La pasada semana se ha celebrado en Sevilla la “Feria del Libro”. Este año parece que ha habido más participantes, pero sin ser nada del otro mundo. Durante años se han empleado diversos modelos e ideas, aunque a mí la “Feria del Libro” de mi patria chica no termina de satisfacerme.
No me satisface porque es una “Feria” montada por y para libreros, con algunos actos “culturetas” donde los autores hablan sobre sus obras. La mayoría de lo que se dice en estos actos tiene la misma variedad que las declaraciones de los futbolistas sobre el terreno de juego cuando termina un partido.
La mayoría de los participantes son libreros, es decir, personas que tienen una librería y que exponen en las calles lo que normalmente venden en sus establecimientos. La consecuencia es que uno no ve nada llamativo, ni nuevo, ni absolutamente ningún libro que no haya visto en las visitas a las librerías (los que somos aficionados a este vicio, claro).
Para mí una “Feria del Libro” no debe montarse por y para libreros, sino para las editoriales, que vengan a Sevilla a enseñarnos su catálogo completo. Editoriales de todo tipo, que son las que llenan las “Ferias” más importantes de nuestro país. De las pocas editoriales que participan en Sevilla, la mayoría es de organismos públicos y sus “interesantísimos” y baratos catálogos (algo que nunca entenderé).
Hay otra “Feria” libresca en Sevilla que sí me interesa, la del libro antiguo y de ocasión, porque ésta sí nos ofrece un panorama de este sector a la oferta habitual de la ciudad. Allí sí voy, varias veces, me intereso y sin necesidad de que nadie me hable de su proceso creador (que personalmente no me interesa) y sin necesidad de instalar el tradicional bar, que parece obligatorio para atraer a los visitantes. Cuando los libros son los protagonistas no hacen falta actividades paralelas ni pasacalles, porque leer, desde Ambrosio de Milán, se hace en silencio y particularmente.







No se qué decirte… El Sant Jordi barcelonés es poco más o menos lo que describes, y aquello es una fiesta. Y el Saló del Cómic es poco más o menos lo que deseas… y lo interesante -exposiciones y firmas aparte- está en los stands de las librerías, no en los de las editoriales.
En cambio la Feria de Madrid, que es la otra que conozca, la animan librescamente las editoriales. A mí en estas cosas lo que me interesa básicamente son los libros.
En el fondo estoy de acuerdo, Geógrafo. Había a veces más escritores, periodistas y relaciones públicas que lectores. Supongo que es lo que tienen las ferias.

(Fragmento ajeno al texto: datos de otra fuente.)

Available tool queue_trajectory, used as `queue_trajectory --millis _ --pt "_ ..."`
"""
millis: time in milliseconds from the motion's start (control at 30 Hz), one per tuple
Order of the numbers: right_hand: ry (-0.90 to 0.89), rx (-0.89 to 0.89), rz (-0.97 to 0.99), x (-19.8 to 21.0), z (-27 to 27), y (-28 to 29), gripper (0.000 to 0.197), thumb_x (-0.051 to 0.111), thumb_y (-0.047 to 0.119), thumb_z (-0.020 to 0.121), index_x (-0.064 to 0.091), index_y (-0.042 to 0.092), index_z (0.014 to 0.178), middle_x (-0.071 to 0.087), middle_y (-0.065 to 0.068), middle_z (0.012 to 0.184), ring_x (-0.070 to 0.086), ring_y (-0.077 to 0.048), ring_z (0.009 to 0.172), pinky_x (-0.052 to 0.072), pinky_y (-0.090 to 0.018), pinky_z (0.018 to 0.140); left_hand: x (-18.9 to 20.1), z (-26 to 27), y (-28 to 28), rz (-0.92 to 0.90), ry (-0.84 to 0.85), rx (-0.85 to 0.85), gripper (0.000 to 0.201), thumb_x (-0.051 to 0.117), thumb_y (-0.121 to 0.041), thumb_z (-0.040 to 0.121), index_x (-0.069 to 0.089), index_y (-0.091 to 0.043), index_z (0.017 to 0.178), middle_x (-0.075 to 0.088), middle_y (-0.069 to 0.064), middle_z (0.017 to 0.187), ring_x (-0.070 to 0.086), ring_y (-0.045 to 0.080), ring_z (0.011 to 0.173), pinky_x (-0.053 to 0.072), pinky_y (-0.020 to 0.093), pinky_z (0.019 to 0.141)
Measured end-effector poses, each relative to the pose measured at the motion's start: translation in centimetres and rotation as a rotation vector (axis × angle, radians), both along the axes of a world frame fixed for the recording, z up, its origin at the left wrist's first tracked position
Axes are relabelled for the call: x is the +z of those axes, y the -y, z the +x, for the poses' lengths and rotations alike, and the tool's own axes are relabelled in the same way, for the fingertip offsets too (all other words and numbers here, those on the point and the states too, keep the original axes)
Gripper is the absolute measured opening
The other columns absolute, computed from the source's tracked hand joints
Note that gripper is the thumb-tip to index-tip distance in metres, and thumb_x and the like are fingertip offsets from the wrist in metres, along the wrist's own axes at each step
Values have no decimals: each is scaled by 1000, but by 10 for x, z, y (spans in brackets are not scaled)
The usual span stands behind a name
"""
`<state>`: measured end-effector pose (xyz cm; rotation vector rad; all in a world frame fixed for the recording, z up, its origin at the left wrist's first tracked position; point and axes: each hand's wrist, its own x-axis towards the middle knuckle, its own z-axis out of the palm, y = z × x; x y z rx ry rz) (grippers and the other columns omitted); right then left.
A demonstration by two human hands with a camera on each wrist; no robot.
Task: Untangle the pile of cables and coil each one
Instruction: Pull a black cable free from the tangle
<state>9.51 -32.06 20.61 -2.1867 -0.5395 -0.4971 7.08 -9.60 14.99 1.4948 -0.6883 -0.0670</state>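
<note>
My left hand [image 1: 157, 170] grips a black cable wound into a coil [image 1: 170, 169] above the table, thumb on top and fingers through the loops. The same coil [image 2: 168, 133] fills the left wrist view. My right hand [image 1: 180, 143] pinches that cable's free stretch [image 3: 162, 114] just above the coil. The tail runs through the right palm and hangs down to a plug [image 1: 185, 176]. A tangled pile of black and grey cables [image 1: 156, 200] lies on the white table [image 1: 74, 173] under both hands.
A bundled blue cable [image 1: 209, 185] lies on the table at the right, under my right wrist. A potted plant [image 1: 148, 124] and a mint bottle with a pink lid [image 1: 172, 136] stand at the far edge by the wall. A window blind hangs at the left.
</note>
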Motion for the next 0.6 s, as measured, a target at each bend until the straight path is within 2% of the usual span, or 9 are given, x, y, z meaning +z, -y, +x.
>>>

En cualquier caso, celebro haber podido encontrar el catálogo completo de la editorial Gedisa, donde se publica parte de la obra de Steiner, y el cuidado catáologo de Rey Lear, con mi querido Stepehn Crane a la cabeza. Y si te hablo de la irrepetible Renacimiento o de la reedición de la obra completa de Chaves Nogales por la Diputación…
En fin.
Que es como todo y que, esta vez, Geógrafo, he pretendido darte esa otra cara…
Así que algunos autores dicen: “Yo me dedico a trabajar en los entrenamientos [mis escritos] para contar con la confianza del míster [mi editor]. Pese a que he marcado cuatro goles [he vendido 100.000 copias] el triunfo es de todos los compañeros [otros escritores amigos que no se comen un colín]. La eliminatoria no está resuelta, porque no hay enemigo pequeño” [cualquier jovencito puede quitarme el sitio en la columna del periódico]…
Mientras otros afirman: “Hemos jugado bien pero la pelotita no ha querido entrar” (no me publican).
¡Y es que el fútbol ya está en todo!
Hola, que tal? La última vez que estuve en la Feria de libros antiguos, me pillé un tomo de las obras completas de Santa Teresa de Jesús por 9€. Te hablo de la Feria de Sevilla hace tres o cuatro años. Ahora vivo en Madrid, y cerca de la estación de Atocha, al lado del retiro, siempre hay permne una serie de casetas de libros antiguos que está muy bien.
Sevilla debería contar con una feria perpétua( por llamarle de alguna manera) de libros antiguos. Pero claro, nos tira más la que se organiza en los Remedios, jeje.